Le réflexe à avoir dès les premières heures : vérifier votre contrat et contacter votre assureur protection juridique pour déclarer le sinistre. Cette démarche simple peut vous permettre d'être défendu par l’avocat de votre choix sans frais.
2. L'assurance RC — attention au risque de recours
Du côté de votre assurance responsabilité civile, la situation est potentiellement bien plus préoccupante si un accident s'est produit. De nombreuses compagnies d'assurance prévoient dans leurs conditions générales la possibilité d'exercer un recours contre le conducteur fautif lorsque celui-ci était en état d'ivresse au moment des faits.
Concrètement : votre assureur indemnise la victime — c'est son obligation légale — mais il se retourne ensuite contre vous pour récupérer tout ou partie des sommes versées. En cas de dommages corporels graves, ces montants peuvent atteindre des sommes considérables, parfois de l'ordre de plusieurs centaines de milliers d'euros.
Ce risque de recours n'est pas systématique : il dépend des conditions générales de votre contrat. Mais il est suffisamment fréquent pour qu'il soit indispensable de vérifier votre situation dès que possible et de ne pas rester seul face à cette question.
Conclusion
Un contrôle positif à l'alcool n'est jamais une situation anodine, même lorsque le taux mesuré reste relativement faible. Les conséquences — pénales, administratives et assurantielles — peuvent s'avérer bien plus importantes qu'on ne l'imagine dans les premières minutes qui suivent le contrôle.
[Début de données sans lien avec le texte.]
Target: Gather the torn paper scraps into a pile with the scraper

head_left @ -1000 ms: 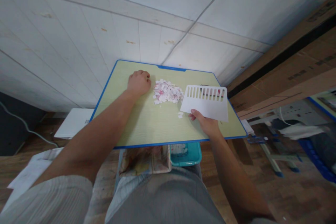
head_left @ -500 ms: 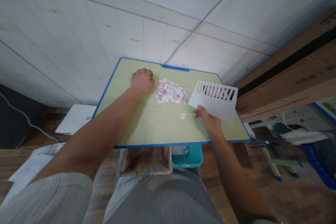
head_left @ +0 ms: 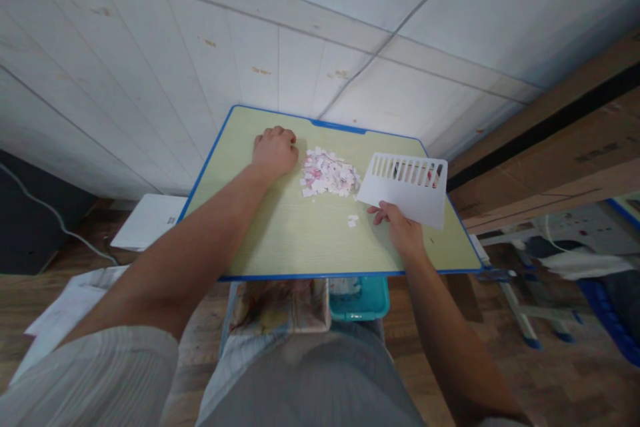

Réagir rapidement fait une différence réelle : obtenir la restitution anticipée de son permis, bénéficier d'une mesure de faveur du parquet plutôt que d'une condamnation, limiter les sanctions prononcées par le tribunal, ou encore anticiper le risque de recours de l'assureur — autant de leviers qui supposent d'être bien conseillé dès le départ.